You shouldn’t be lulled into a false sense of security by email that has been forwarded by friends. There has been malcode in the past that automatically sends infected emails from the machines of victims, unbeknown to them.



If you use web mail service such as Yahoo or Gmail, the service usually filters your email and sends the email that it is able to detect as spam to a spam directory in your email client (sometimes called the “junk mail” folder) If you haven’t received an expected email message, you’ll probably find it in the spam directory. You should check your spam directory periodically and ideally delete what’s in there without opening any of it.



• Learn to recognise phishing, spear phishing and fake application update scams. These malicious techniques are usually aimed at stealing the passwords for your social media, email or bank account.

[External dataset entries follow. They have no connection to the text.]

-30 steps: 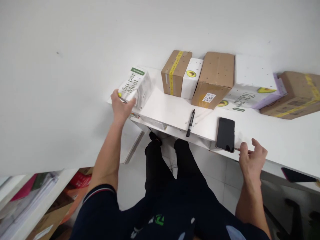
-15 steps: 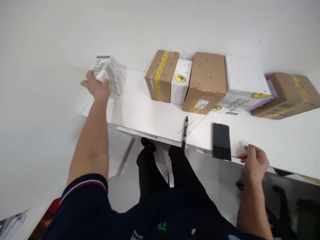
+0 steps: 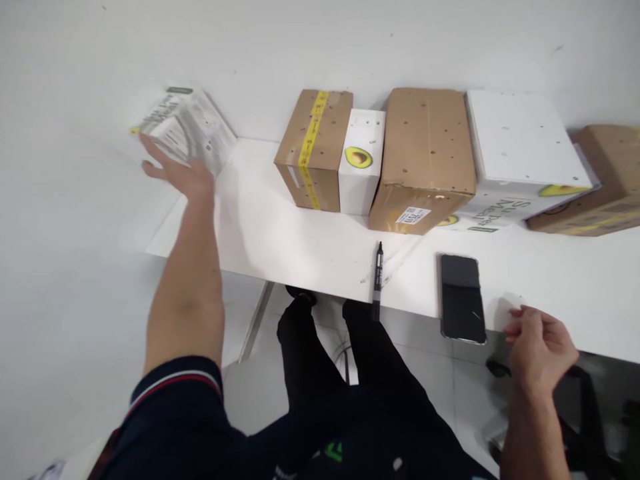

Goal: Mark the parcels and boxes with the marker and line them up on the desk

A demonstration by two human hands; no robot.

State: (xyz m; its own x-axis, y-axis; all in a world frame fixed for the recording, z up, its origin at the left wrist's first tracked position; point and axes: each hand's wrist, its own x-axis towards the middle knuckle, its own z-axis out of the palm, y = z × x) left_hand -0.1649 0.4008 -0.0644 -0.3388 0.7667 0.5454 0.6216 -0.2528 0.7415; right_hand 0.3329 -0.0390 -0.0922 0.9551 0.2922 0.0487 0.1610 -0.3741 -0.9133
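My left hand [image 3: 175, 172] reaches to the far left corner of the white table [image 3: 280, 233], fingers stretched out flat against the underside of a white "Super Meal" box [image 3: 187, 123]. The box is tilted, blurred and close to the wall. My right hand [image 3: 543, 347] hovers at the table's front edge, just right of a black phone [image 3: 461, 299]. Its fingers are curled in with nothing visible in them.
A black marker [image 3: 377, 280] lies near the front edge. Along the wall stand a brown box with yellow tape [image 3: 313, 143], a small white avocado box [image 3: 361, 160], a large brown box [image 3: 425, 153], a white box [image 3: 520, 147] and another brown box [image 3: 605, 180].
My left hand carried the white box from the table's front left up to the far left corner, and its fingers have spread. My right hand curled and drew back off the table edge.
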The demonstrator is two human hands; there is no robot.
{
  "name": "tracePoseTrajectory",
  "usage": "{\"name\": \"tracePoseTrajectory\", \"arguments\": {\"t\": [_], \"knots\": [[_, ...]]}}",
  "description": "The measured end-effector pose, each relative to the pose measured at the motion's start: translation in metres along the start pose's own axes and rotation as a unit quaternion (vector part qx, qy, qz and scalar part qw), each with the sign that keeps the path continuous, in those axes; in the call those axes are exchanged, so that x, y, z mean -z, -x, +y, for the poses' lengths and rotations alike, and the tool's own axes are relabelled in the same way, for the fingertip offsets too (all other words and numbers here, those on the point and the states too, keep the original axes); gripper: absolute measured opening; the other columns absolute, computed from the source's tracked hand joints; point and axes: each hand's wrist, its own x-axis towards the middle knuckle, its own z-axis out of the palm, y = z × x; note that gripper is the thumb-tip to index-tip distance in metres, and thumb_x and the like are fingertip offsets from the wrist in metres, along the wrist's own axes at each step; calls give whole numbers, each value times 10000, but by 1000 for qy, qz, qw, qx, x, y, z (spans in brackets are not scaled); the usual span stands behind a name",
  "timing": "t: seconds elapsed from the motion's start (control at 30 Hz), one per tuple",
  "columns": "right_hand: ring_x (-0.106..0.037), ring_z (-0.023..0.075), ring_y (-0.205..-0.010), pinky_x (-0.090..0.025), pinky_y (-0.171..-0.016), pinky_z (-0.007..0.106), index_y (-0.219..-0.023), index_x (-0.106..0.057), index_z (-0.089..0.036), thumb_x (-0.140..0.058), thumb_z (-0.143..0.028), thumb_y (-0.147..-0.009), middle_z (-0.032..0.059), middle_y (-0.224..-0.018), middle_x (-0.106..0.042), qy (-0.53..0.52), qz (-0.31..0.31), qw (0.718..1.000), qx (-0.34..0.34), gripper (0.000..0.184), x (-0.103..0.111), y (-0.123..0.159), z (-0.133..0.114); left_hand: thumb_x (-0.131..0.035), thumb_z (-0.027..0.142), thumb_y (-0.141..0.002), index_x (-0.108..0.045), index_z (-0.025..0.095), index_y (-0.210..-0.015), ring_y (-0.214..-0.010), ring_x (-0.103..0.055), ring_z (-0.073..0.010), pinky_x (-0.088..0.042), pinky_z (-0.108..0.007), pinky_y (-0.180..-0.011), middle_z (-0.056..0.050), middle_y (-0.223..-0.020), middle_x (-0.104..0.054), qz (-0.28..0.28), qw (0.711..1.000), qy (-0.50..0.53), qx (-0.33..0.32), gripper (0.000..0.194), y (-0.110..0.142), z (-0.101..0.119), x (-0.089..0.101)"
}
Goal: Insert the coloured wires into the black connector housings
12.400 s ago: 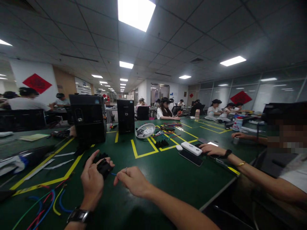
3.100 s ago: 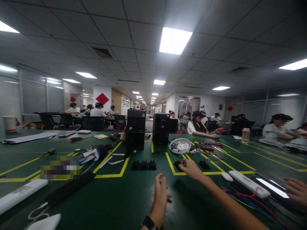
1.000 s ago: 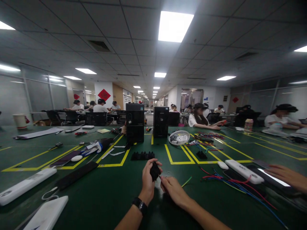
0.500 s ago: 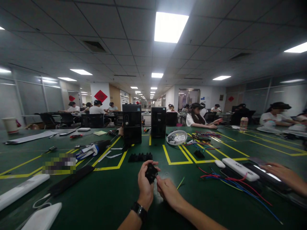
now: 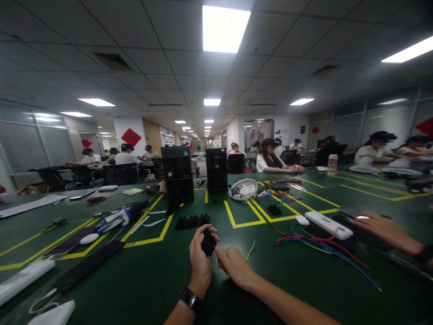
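Note:
My left hand [image 5: 200, 257] is closed around a small black ridged block [image 5: 209, 243], which looks like a terminal block, and holds it above the table. My right hand [image 5: 235, 267] pinches close against the block's right side, thumb and finger together. A short yellow-green wire [image 5: 250, 251] sticks out from behind my right hand; its other end is hidden by the fingers. Just beyond my left hand lies a row of black ridged blocks [image 5: 192, 221]. Red, blue and yellow wires [image 5: 321, 243] lie loose to the right of my hands.
Two black computer towers [image 5: 177, 178] stand ahead. Behind the taped lines are a white basket [image 5: 242, 189], another black block [image 5: 274, 209] and more wires. A white power bank [image 5: 329, 225] lies right, near a co-worker's hand [image 5: 389, 232]. A black pouch [image 5: 89, 266] lies left.
Three seconds ago my right hand reached toward a black block beyond the tape; now both hands meet at the held block. Over the last second the yellow-green wire tilts more upright, and the view turns right.

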Motion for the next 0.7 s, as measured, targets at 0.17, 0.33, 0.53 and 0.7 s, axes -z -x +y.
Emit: {"name": "tracePoseTrajectory", "arguments": {"t": [0.17,0.33,0.53,0.7], "knots": [[-333,81,-433,-234,-458,217,-531,-443,-166,-233,-661,-880,-39,-428,-361,-44,-52,998,6,641,1,1,2,-535,314,-768,-647,137,-886,-646,-561,-142,-435,-246,-613,-48,-754,-608,-21,1000,-9,7,241,1,2,-2],[-342,84,-433,-253,-463,216,-534,-436,-171,-177,-658,-888,-35,-435,-365,-58,-46,997,14,656,-1,0,8,-527,324,-770,-641,147,-864,-626,-543,-127,-421,-231,-594,-27,-719,-585,-15,999,-22,18,230,-1,2,-6],[-352,84,-424,-274,-479,219,-502,-421,-176,-240,-621,-898,-40,-416,-351,-59,-84,995,15,623,11,4,-5,-504,378,-796,-634,154,-842,-588,-540,-129,-422,-235,-570,-18,-679,-575,-34,995,-89,6,263,-4,-1,0],[-367,93,-447,-262,-489,227,-507,-432,-176,-219,-618,-903,-34,-415,-350,-27,-49,998,24,630,7,5,-8,-473,405,-828,-627,156,-872,-588,-530,-129,-419,-233,-560,-25,-695,-572,-11,994,-103,-18,296,-2,-3,0]]}}
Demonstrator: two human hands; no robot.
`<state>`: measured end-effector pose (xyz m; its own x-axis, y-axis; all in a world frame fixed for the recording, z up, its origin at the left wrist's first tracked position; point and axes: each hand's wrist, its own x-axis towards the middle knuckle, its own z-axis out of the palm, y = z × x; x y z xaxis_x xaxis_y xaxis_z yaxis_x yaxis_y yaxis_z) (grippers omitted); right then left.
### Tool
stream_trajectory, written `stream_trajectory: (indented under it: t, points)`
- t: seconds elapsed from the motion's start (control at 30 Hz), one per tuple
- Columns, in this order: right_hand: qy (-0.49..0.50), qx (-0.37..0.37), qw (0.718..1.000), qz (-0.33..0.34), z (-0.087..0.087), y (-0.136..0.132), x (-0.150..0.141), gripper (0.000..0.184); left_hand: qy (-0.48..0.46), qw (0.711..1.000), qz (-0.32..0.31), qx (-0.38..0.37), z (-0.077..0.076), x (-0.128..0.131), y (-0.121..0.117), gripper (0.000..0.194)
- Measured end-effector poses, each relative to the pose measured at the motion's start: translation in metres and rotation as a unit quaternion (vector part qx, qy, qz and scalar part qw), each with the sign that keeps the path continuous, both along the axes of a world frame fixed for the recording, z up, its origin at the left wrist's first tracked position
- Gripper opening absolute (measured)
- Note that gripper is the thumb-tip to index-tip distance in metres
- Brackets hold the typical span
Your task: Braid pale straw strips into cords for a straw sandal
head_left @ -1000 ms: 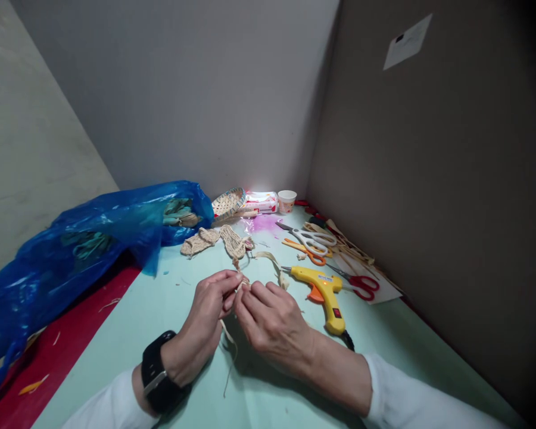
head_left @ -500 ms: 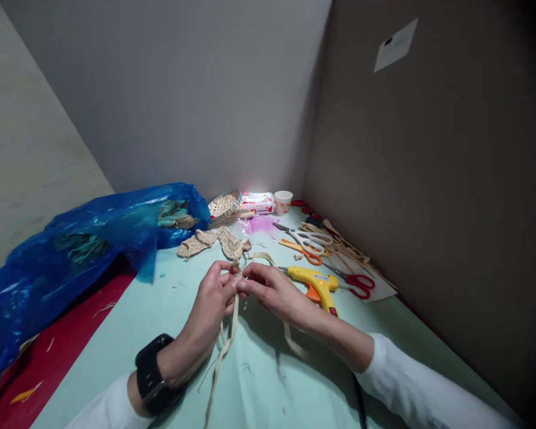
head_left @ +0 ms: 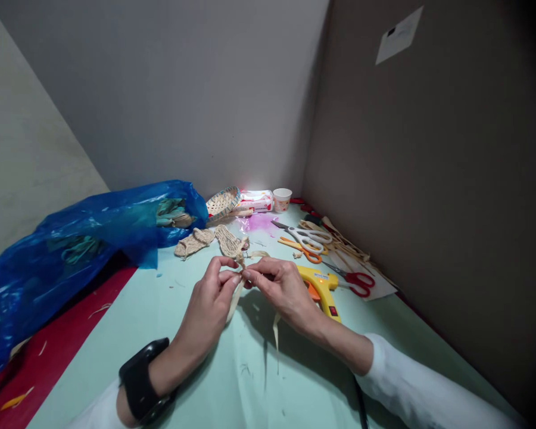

Do not respond to emails that purport to be from your bank or other site you do business with telling you that you must “update your account information.” These usually include a URL and most certainly will not be the genuine site. Do not use that URL. Instead, if you want to update your account information, go directly to the social media, bank or merchant’s web site yourself by typing in the address, log in and perform the update.



Spear phishing is very deceptive. Such emails are often addressed to victims by name. Often they are sent to company financial staff or managers who would have access to company bank account login information. The scams usually involve attachments that install spyware on the victim’s machine to steal log-in information or find it in files. The spyware also can be installed by emailing links to malicious pages that download malware.



• Backup your important files, if not your entire hard drive.



Inexpensive external hard drives with a huge capacity (one and two terabyte drives are common) are now available. Many come with software that will automatically update the hard drive on your machine or you can download GFI Backup Home Edition for free.



Online backup services allow you to back up your machine to a remote server via the Internet. There are services that are free for smaller amounts of data.



• Technology exists to help parents



There is more to online security than preventing malware infections, especially where children are concerned. There are various ways how parents can check what their children are viewing online, who they are chatting with and what files or programs they are downloading.



Parents should check the browser history on their machine regularly to see which sites their children have visited. Concerned parents should consider installing parental control software that enables them to impose a wide range of controls such as limiting what children can read or see online and which programs they are allowed to use. Internet activity can also be logged. These programs are very easy to use and worth the investment.